Industrial Engineering and Engineering Management
Industrial engineering and engineering management is concerned with the design, improvement, installation, and management of integrated systems of people, material, and equipment. Graduates of the program employ a set of skills that includes mathematical modeling, probability and statistics, computer science, human factors, interpersonal skills, project management, and an ability to manage and administer large technical engineering and research projects. Thus, industrial engineering and engineering management may be thought of as applied problem solving, from inception to implementation and management.
The objectives of the industrial engineering and engineering management program are to produce graduates who:
- Contribute to the success of companies through effective problem solving.
- Design, develop, implement, and improve integrated systems that include people, materials, information, equipment, and environments.
- Effectively manage business operations and project management teams.
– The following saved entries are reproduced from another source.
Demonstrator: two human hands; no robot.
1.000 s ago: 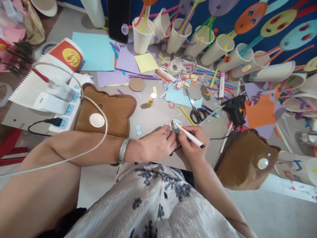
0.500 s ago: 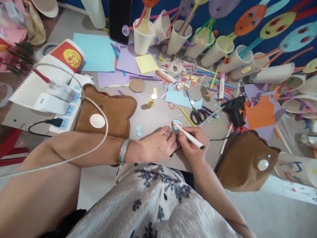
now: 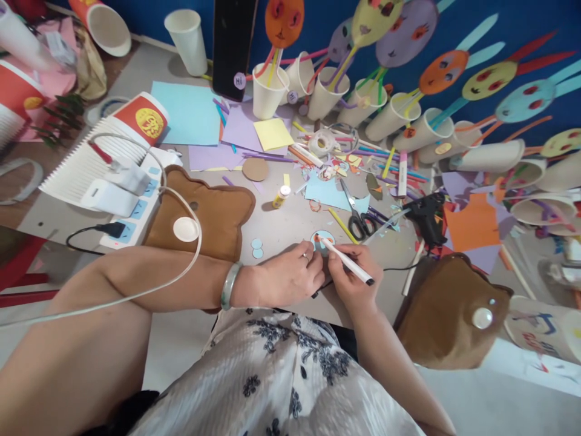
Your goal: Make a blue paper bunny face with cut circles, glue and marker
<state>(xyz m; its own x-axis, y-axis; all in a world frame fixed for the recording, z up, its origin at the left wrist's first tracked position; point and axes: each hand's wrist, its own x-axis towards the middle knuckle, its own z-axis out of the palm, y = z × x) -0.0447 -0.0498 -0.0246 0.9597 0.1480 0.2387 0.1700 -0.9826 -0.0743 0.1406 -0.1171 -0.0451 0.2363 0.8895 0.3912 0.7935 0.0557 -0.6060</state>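
Note:
In my right hand (image 3: 356, 275) is a white marker (image 3: 349, 264) with a black end, its tip down on a small light blue paper oval (image 3: 327, 234) that bears orange-red spots. My left hand (image 3: 290, 275), with a ring and a bangle, lies curled at the oval's left edge; its fingertips hold the paper against the table and are partly hidden. Left of that hand lie two small joined blue paper circles (image 3: 257, 248). Behind the hands are a small glue bottle (image 3: 281, 197), black-handled scissors (image 3: 361, 223) and a yellow stick (image 3: 342, 225).
Brown cushions lie left (image 3: 213, 212) and right (image 3: 447, 315). A power strip (image 3: 131, 212) with a white cable is at left, a black glue gun (image 3: 426, 218) at right. Paper cups (image 3: 270, 91) with paper faces line the back, before scattered scraps and coloured sheets (image 3: 186, 115).
The view has tilted up slightly, showing more of the cups and faces at the back. Both hands keep their places at the oval, the marker tip still on it.

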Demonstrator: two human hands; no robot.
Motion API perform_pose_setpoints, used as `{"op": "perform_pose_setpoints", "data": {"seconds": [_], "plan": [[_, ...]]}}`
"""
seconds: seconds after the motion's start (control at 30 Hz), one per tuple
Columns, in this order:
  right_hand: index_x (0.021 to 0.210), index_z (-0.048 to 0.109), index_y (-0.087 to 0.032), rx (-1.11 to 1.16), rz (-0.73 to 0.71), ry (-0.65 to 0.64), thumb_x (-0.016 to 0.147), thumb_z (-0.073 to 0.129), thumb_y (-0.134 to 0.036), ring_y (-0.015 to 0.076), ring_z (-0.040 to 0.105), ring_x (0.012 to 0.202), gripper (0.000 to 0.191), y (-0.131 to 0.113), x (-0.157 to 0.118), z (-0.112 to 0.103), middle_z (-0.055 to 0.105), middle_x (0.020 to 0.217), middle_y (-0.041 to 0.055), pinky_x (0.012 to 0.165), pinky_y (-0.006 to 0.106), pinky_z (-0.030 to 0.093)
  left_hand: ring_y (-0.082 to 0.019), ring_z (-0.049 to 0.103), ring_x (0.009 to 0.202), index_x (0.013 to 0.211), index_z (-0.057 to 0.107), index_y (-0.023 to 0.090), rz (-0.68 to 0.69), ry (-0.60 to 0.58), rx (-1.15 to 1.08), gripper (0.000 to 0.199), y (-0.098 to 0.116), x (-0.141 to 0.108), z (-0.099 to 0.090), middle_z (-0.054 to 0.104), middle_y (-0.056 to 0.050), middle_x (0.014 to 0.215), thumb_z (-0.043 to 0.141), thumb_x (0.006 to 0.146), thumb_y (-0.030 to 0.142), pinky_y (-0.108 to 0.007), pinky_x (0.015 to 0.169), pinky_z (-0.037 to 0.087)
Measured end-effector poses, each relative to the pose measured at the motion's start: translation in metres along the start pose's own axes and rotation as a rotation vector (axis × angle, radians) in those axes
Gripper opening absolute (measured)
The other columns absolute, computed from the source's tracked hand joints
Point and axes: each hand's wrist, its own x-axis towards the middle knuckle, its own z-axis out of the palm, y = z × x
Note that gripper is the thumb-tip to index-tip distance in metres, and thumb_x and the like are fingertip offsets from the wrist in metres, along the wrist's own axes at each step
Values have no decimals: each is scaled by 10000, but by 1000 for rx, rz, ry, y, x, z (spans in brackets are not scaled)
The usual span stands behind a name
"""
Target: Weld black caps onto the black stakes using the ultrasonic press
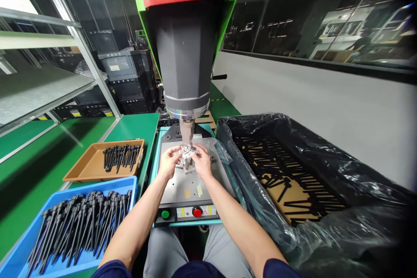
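Both my hands are raised in front of the metal horn (186,131) of a press, above its grey base plate (177,189). Between them is a small, clear, shiny piece of crumpled-looking plastic (187,151); its exact kind is hard to make out. My left hand (169,161) pinches its left side with thumb and fingertips. On the other side, my right hand (202,161) has its fingers closed on the piece, near a small dark part. Clear plastic film (216,147) spreads out behind the right hand. Beneath the hands, a metal fixture (187,166) is partly hidden.
At left, an orange tray (87,163) and a blue bin (112,182) hold black, bolt-headed stems. A box lined with black plastic (260,200) stands at right with rows of black parts. The base front carries a green button (165,214) and a red button (197,212).
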Motion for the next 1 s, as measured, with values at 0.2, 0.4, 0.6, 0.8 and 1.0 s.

- Continue to develop the personal and professional skills necessary to adapt to our changing societal, technological, and global environments.
Graduates of the industrial engineering and engineering management program are expected to meet the challenges for contemporary professional practice, be able to adapt and solve the increasingly complex problems faced by industry, embrace innovation through intellectual diversity and creative problem solving, and continue to develop holistically as a learner to become leaders of tomorrow.
At the time of graduation students completing the BS IEEM degree will be able to demonstrate the following outcomes.
- An ability to apply knowledge of mathematics, science, and engineering;
- An ability to design and conduct experiments, as well as to analyze and interpret data;
- An ability design a system, component, or process to meet desired needs within realistic constraints such as economic, environmental, social, political, ethical, health and safety, manufacturability, and sustainability;
- An ability to function on a multidisciplinary team;
- An ability to identify, formulate, and solve engineering problems;
- An understanding of professional and ethical responsibility;
- An ability to communicate effectively;
- The broad education necessary to understand the impact of engineering solutions in a global, economic, environmental, and social context
The curriculum is designed to give students a thorough knowledge in the fundamental principles within the four primary stems of industrial engineering: operations research and optimization, manufacturing, statistical processes, and human engineering. In addition, through a variety of coursework and experiential learning activities, students develop an understanding of the engineering relationships with the management tasks of planning, leading, organizing, and controlling as well as the integrative nature of management systems.
Throughout the program of studies, special emphasis is placed upon application of systems principles in engineering design to assure proper integration of the individual (or individuals), procedures, materials, and equipment. Service learning components, laboratories, case work, simulations, and the capstone design sequence reinforce the managerial aspects of systems integration, systems design, and the global, societal, and business context for product and process improvement.
Students may participate in the Cooperative Education Internship Program. The co-op credits may count as approved engineering elective courses.
The bachelor of science program in industrial engineering and engineering management is accredited for industrial engineering by the Engineering Accreditation Commission of ABET, http://www.abet.org, 415 North Charles Street, Baltimore, MD 21201; Phone +1.410.347.7700.